I always thought that when we moved out of town, the biggest challenge for our vehicles would be getting up and down some substantial hills after big snowstorms. I was wrong. In the past few years, my car has had: 1. A bumper chewed through by a porcupine. 2. A door handle ripped off by a bear enticed by the irresistible aroma that lingered from a bag of takeout food from Five Guys Burgers and Fries. 3. The air filter chewed apart and replaced by a mouse nest.

Damage not too bad
I’ve mentioned two of these incidents in other columns. The porcupine episode did little damage, but took a small bite out of trade-in value. The bear damage was costly, but was outweighed by the fact that it’s really kind of cool knowing that bears — who can eat pretty much whatever they choose — would have the same type of attraction to Five Guys food that I do. When I want a Five Guys meal, I whine to my wife. When a bear wants such a meal, it simply rips a car apart that was carrying this food. Neat trick. Except the food was already gone — thanks to me.

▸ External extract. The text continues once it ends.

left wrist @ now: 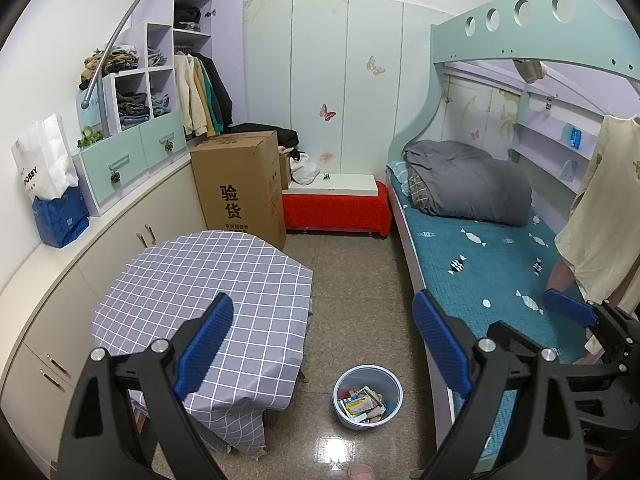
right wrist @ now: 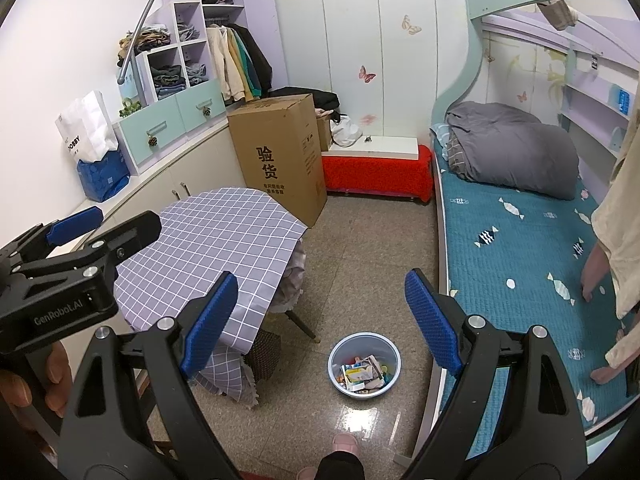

Anyone familiar with nature realizes that even a hefty mouse is far smaller than even a porcupine and certainly a fraction the size of a bear. That doesn’t mean the damage was less costly. You see, the mouse nest in the air filter space cut off oxygen flow, fouled the spark plugs — and left me walking home on newspaper deadline day — wondering how a two-year-old car that was not a Yugo had simply quit running.
I was…annoyed. A call to the dealer reassured me that any problems were safely within the warranty period. “Unless it’s rodent damage,” he added. What did he know? Had he been reading too many copies of Rodent and Track magazine.
As it turns out, he knew quite a bit. On one hand, I was relieved that my car hadn’t simply stopped running because of poor workmanship. On the other hand, a tiny pest that weighs mere ounces, had shut down a car weighing more than 3,000 pounds during a leisurely evening of nest-building. This was troubling. Maybe it was Mighty Mouse?
Either way, it’s fixed. For now. I guess I should be happy that there’s no evidence that mice are fond of Five Guys Burgers and Fries. Of course, that’s only because they haven’t had this taste treat yet. Once this happened - they’ll be trapped. In a good way.